A physician assessed my injuries this way:
“[The patient] has sustained multiple severe injuries including multiple vertebral fractures, multiple rib fractures, a flail chest, scapula fracture, hand fracture, multiple facial fractures, among other severe injuries. They have led to the need for long-term medical interventions. He has significant total body impairment from these injuries. Calculating … his pain and resulting dysfunction, hearing loss, and possible other neurologic impairment issues, and dysfunction in the body in general, is practically not possible. Due to the multiple severe nature of these injuries … he will in all likelihood have lifelong functional deficits as a result.”
This is all, sadly, too true. Even so, the physician charged with overseeing my care called my eventual recovery and release from the trauma unit “a miracle.”

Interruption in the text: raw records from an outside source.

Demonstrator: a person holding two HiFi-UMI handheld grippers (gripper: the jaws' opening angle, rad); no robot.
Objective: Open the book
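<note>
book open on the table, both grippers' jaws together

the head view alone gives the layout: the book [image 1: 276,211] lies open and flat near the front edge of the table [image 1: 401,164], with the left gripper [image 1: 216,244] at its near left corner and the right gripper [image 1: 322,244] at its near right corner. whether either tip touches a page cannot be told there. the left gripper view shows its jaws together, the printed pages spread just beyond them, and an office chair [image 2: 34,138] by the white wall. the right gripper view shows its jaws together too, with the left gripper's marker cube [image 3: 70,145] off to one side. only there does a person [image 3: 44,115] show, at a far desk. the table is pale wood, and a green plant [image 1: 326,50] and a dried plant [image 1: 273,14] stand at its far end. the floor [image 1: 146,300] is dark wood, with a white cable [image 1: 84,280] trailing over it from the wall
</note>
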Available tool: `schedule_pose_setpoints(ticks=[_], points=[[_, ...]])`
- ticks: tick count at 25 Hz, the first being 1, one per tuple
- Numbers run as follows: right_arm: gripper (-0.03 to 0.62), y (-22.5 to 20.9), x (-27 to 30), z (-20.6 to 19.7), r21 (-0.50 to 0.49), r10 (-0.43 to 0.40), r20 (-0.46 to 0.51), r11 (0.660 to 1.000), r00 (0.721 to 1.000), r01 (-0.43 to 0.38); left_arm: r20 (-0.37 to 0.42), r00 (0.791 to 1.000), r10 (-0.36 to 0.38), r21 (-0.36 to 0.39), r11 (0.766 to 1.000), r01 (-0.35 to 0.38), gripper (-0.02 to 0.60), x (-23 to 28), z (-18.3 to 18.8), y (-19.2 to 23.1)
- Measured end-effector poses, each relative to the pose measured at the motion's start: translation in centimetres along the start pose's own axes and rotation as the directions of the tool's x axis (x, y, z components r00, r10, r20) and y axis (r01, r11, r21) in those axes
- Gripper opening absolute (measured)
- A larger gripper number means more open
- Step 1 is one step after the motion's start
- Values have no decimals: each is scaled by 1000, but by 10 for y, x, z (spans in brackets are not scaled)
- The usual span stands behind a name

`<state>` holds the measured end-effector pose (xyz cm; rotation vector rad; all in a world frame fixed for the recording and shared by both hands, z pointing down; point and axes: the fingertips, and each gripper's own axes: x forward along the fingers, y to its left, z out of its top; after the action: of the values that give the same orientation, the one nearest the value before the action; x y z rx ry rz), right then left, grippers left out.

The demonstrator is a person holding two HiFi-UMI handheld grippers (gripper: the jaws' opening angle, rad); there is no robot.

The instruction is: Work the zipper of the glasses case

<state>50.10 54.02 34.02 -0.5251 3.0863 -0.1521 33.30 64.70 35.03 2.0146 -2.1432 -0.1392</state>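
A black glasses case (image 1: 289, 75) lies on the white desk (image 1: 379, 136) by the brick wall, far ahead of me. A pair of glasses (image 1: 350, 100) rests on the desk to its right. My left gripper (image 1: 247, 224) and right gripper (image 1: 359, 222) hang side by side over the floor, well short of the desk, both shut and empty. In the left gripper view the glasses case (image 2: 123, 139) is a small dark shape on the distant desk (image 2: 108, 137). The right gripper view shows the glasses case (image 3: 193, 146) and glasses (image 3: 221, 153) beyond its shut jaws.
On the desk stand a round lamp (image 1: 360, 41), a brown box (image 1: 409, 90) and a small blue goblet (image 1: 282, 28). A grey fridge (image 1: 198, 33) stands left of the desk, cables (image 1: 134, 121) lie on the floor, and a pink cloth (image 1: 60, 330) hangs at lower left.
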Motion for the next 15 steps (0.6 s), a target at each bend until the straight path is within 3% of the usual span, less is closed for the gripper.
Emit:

Some months later, I was doing an interview about the accident on a morning show. I had never heard of Griffin Harris. I had no memory of what happened to me that day following impact. And since I was taken from the scene unconscious and without identification – it was in my bike saddle but my bike had been blown apart and scattered all over the road – no witnesses knew who I was either. Griffin, who was at home as I was giving this interview, received a text from Andrea saying: “Turn on your radio right now! The guy we thought was dead, is alive! He’s on the radio right now!”
Shortly thereafter Andrea sent a photo to my website. The power of what I saw there filled me with emotion. The photo shows the car that hit me, its windshield and roof collapsed; the driver with his hand on his head; my unconscious body lying in the road; men performing CPR; and, dominating the whole picture, a nun stands over me praying. Miracle, indeed.

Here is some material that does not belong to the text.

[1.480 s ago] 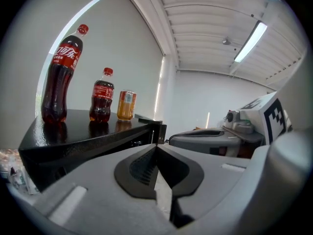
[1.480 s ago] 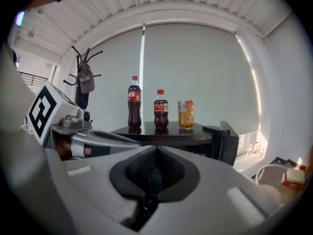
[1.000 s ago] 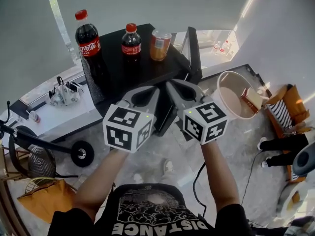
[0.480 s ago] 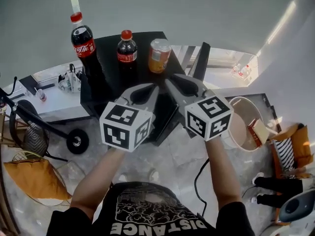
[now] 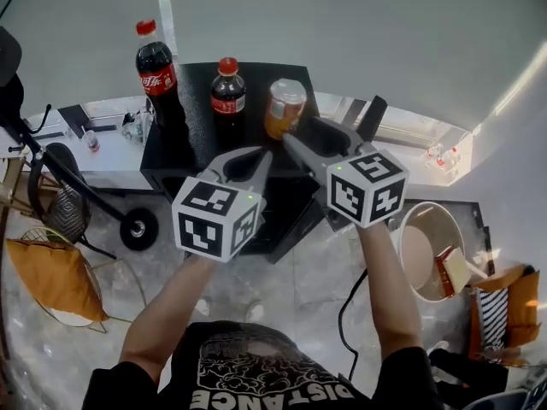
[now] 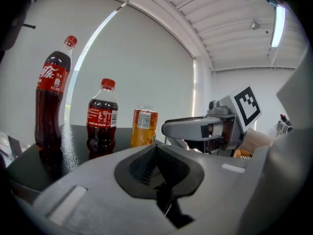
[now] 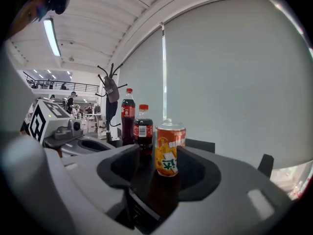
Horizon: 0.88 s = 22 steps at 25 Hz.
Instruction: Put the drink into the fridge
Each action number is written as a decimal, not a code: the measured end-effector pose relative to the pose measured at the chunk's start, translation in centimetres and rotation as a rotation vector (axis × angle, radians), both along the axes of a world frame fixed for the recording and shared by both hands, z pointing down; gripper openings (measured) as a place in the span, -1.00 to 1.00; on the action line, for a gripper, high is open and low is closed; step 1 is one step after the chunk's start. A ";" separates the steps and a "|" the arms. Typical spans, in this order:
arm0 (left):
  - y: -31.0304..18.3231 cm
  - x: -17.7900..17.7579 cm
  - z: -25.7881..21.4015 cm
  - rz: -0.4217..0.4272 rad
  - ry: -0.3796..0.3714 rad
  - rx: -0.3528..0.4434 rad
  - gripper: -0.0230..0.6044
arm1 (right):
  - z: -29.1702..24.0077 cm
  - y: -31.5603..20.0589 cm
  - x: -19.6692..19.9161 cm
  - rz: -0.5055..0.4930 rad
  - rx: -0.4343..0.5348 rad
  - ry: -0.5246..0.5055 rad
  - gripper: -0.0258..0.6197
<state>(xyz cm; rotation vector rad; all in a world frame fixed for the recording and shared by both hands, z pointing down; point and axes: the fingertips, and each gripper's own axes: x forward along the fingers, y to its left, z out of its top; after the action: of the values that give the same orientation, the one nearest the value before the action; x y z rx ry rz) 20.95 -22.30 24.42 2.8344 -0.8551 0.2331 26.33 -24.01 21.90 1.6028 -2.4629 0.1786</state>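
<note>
A pale blind (image 5: 359,24) backed the scene, with a grey stone floor (image 5: 291,263) below. A black counter (image 5: 192,109) stood against the blind. To its left were a white ledge (image 5: 102,156) and a wheeled stand (image 5: 137,227), and off to its right a white bucket (image 5: 432,254) sat well clear. The floor in front of the counter lay open.

The left tongs (image 5: 261,155) were pressed together with nothing in them, held low before the counter's front edge. The right tongs (image 5: 299,133) had just been opening; their jaws stood apart and gripped nothing.

Three drinks lined the counter's rear half, with bare top in front of them. The tall cola bottle (image 5: 156,68) stood near the left edge and the short cola bottle (image 5: 228,94) mid-way. The orange can (image 5: 284,109) stood rightmost, upright, just beyond the right tongs' tips and framed in their gap, untouched.
</note>
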 end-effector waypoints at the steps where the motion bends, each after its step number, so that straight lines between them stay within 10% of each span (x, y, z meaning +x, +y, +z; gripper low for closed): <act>1: -0.2 0.0 0.1 -0.013 -0.003 -0.001 -0.92 | 0.2 -0.4 0.3 -0.004 -0.008 -0.005 -0.19; 22: -2.2 -1.0 0.4 -0.192 -0.039 0.004 -0.92 | 0.7 -6.8 -0.5 -0.167 -0.084 -0.048 0.16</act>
<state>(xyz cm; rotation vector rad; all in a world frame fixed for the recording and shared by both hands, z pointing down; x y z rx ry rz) 19.98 -24.46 24.83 2.7353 -1.1286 0.2615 25.88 -30.81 22.63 1.3678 -2.5736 0.2936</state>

But the miracle began with Griffin Harris.
Whether he knew it or not, God had a plan for him that day. The decision to give life-saving aid was a choice. He might have told Andrea to keep driving. He might have stood by and watched as so many others did. He might have let legal concerns override his instinct to help. Had he done so, I am confident someone else would have provided assistance since the Lord had a plan for me that day, too. But Griffin didn’t do any of those things. A broken man nursing his own invisible wounds and fighting his own addiction, he made himself a vessel to be used for good.

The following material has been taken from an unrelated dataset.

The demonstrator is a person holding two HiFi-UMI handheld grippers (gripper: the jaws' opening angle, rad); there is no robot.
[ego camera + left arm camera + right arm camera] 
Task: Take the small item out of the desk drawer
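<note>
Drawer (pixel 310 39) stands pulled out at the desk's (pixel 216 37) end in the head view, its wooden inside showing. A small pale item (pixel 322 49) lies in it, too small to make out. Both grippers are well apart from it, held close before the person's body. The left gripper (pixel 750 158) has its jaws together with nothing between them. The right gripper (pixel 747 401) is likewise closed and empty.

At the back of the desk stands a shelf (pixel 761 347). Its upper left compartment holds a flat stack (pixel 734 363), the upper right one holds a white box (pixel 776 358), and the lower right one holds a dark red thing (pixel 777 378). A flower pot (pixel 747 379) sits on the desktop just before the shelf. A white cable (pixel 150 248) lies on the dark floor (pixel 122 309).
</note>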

Griffin Harris was an unlikely hero that day. But when I reflect on it, I can’t imagine it any other way. Galatians 6:2 tells us “To bear one another’s burdens, and so fulfill the law of Christ.” There is a wonderful symmetry in how the Lord binds and heals our wounds through other broken people. The theological fact of the matter is we are all broken. But not everyone realizes it. Some, self-blinded, look on the suffering and sin-crushed the way bystanders stood and watched as I nearly bled-out in the road.
Others, however, mindful of their own need for help amidst the struggles of their own lives, much more readily perceive the needs of others. They take action, and thus “fulfill the law of Christ.” When we allow ourselves to be used as Griffin did, our brokenness becomes something beautiful, and we not only fulfill the law of Christ, we see the fulfillment of another immutable spiritual law:
“And we know that in all things God works for the good of those who love him, who have been called according to his purpose.”